--- START ---
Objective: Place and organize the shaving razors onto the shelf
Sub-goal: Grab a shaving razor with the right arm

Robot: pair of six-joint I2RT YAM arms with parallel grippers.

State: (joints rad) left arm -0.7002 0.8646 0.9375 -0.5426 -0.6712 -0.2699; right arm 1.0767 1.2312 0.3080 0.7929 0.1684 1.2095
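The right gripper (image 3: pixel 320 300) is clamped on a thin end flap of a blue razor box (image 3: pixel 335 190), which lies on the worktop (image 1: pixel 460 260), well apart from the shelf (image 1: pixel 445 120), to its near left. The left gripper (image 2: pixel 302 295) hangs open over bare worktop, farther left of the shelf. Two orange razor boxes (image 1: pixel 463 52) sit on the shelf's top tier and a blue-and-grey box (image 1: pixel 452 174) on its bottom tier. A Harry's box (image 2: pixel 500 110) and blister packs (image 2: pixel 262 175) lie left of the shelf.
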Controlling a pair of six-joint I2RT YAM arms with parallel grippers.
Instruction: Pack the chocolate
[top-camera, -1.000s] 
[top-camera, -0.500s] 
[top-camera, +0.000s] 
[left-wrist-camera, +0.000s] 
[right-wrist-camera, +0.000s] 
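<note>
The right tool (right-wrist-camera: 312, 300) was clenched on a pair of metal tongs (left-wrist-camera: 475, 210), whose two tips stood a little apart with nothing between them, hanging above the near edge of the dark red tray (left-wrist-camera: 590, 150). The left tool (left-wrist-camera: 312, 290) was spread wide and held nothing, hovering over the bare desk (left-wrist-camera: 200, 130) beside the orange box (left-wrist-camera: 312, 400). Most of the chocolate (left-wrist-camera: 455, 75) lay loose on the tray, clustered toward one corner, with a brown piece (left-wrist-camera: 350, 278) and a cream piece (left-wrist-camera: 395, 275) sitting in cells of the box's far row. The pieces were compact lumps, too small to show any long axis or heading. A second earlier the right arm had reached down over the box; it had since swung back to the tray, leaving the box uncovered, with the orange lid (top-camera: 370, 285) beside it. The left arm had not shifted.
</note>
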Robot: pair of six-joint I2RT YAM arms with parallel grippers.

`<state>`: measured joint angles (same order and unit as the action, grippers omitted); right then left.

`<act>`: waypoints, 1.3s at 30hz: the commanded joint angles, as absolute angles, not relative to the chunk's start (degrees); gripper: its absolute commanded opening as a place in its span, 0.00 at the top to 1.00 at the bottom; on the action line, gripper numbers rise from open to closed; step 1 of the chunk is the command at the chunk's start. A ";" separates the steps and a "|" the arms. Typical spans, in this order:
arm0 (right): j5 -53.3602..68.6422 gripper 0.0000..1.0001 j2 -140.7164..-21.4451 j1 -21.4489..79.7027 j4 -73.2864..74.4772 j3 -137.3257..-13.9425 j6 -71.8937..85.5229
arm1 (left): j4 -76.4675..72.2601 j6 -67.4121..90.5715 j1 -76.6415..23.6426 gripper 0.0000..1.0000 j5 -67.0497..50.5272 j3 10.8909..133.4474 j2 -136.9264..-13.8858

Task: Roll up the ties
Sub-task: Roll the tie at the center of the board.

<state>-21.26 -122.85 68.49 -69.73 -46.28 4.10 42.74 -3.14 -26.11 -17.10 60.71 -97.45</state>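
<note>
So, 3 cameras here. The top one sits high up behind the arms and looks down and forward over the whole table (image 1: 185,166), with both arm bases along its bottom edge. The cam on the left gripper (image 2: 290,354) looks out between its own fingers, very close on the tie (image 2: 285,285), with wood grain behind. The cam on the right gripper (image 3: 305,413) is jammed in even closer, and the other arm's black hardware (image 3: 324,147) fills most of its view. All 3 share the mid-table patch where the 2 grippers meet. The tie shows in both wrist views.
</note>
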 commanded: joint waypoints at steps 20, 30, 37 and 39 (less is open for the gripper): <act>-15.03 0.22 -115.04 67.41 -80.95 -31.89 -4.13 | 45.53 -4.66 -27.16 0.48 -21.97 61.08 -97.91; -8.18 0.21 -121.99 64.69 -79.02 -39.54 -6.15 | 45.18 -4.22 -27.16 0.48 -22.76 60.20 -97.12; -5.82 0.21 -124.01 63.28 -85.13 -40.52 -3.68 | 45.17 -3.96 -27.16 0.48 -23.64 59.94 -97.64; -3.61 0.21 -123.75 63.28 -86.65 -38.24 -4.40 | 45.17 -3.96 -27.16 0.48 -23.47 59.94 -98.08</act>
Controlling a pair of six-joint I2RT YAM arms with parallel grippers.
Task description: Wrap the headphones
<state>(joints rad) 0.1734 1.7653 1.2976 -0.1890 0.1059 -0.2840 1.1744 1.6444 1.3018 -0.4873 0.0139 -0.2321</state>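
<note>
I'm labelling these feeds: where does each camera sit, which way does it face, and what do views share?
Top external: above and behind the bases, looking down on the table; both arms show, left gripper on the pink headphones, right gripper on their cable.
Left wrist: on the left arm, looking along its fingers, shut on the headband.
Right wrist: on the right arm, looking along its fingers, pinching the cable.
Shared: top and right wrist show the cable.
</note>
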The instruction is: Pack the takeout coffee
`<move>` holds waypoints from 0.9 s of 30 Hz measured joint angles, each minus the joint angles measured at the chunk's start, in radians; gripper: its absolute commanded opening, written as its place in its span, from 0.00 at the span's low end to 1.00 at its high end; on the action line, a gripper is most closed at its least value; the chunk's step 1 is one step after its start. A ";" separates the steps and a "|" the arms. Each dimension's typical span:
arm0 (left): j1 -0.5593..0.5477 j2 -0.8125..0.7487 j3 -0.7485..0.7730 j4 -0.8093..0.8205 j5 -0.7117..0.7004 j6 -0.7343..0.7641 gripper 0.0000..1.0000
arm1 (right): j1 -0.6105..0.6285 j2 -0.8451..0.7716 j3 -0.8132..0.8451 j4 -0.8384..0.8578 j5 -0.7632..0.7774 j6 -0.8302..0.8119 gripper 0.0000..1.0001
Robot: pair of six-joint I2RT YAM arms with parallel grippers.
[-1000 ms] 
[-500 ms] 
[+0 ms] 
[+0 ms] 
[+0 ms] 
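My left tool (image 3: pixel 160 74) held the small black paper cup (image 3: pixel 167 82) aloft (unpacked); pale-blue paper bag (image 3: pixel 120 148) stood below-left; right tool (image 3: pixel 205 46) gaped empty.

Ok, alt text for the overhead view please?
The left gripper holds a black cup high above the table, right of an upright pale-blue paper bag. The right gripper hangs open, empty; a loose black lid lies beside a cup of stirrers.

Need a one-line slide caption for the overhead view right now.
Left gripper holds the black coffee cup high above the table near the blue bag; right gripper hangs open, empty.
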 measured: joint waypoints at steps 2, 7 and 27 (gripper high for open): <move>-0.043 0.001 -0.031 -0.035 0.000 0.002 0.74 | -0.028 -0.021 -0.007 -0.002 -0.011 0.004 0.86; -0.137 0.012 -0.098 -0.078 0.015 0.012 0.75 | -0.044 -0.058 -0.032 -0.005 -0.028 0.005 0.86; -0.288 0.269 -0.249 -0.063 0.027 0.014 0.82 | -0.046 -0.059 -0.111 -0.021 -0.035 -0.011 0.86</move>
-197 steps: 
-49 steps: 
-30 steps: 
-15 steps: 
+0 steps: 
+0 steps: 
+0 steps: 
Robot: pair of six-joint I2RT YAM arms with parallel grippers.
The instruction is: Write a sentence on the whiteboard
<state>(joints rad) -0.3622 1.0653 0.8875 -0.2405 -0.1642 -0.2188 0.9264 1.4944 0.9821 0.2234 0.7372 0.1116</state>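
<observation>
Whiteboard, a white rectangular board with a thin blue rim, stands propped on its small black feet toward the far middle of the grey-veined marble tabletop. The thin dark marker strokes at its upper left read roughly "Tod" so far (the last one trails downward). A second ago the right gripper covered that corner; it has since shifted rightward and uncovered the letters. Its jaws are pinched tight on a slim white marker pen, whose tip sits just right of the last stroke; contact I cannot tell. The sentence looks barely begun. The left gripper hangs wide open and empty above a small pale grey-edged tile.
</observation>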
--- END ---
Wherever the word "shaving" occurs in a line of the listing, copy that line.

■ **RESULT FOR THIS EXERCISE**
Objective: Place and organize the shaving razors onto the shelf
Sub-goal: Grab a shaving razor with the right arm

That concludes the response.